Exercise aim — Only the lines below from the one containing "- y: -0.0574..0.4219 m" to the one containing "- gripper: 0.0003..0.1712" should be repeated, both included and unchanged.

Available data —
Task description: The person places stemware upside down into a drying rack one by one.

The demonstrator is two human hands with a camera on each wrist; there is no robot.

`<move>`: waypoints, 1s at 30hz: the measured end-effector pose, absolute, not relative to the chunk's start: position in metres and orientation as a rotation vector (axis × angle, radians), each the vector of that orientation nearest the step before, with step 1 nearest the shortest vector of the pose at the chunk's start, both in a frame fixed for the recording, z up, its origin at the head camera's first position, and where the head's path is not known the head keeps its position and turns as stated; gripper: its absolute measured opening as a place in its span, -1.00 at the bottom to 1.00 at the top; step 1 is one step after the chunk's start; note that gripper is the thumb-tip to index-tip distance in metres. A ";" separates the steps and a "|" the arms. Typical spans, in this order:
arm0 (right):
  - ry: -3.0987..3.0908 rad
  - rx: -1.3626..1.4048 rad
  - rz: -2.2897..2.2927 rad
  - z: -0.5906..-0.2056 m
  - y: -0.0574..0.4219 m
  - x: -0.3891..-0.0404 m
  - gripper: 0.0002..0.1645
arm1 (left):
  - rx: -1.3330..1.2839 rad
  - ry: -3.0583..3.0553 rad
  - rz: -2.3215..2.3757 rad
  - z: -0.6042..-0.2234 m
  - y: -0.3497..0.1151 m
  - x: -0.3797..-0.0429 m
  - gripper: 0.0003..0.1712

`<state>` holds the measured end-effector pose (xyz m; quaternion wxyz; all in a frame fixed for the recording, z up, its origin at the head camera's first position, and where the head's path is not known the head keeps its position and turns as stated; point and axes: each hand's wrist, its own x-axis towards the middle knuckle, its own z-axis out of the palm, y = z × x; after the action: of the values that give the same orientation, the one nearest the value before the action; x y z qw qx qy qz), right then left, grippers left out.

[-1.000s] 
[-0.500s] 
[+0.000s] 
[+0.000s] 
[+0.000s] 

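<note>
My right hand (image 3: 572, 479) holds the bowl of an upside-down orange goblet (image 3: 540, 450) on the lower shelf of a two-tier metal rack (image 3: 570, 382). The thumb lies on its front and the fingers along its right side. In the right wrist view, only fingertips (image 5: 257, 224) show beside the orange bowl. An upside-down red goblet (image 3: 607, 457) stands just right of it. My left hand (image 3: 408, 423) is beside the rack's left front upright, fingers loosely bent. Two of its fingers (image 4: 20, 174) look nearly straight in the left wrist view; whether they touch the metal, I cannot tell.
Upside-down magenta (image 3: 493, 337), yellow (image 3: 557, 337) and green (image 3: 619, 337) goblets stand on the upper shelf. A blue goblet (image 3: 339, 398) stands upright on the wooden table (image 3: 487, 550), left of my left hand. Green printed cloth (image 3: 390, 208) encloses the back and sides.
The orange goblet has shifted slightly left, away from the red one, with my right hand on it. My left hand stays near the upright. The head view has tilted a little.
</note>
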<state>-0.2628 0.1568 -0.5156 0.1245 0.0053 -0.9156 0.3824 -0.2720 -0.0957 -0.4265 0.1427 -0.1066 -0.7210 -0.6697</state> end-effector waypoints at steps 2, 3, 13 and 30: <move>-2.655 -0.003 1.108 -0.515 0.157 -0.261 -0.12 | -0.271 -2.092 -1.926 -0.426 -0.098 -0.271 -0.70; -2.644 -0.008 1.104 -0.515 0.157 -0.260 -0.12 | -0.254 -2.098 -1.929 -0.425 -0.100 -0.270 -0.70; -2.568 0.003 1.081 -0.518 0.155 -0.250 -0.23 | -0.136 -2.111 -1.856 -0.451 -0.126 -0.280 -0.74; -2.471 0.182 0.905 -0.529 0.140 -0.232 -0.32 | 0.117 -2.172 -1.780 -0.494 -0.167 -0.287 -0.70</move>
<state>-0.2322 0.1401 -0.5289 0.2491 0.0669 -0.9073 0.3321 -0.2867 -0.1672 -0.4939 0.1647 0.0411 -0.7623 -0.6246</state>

Written reply —
  - y: -0.0574..0.4219 m
  - x: -0.3891..-0.0404 m
  - gripper: 0.0002..0.1645
arm1 (left):
  - rx: -1.3330..1.2839 rad
  - ry: -3.0583..3.0553 rad
  - rz: -2.3215..2.3757 rad
  - z: -0.6042..-0.2234 m
  - y: -0.3497..0.1151 m
  - x: -0.3797..-0.0429 m
  - gripper: 0.0003..0.1712

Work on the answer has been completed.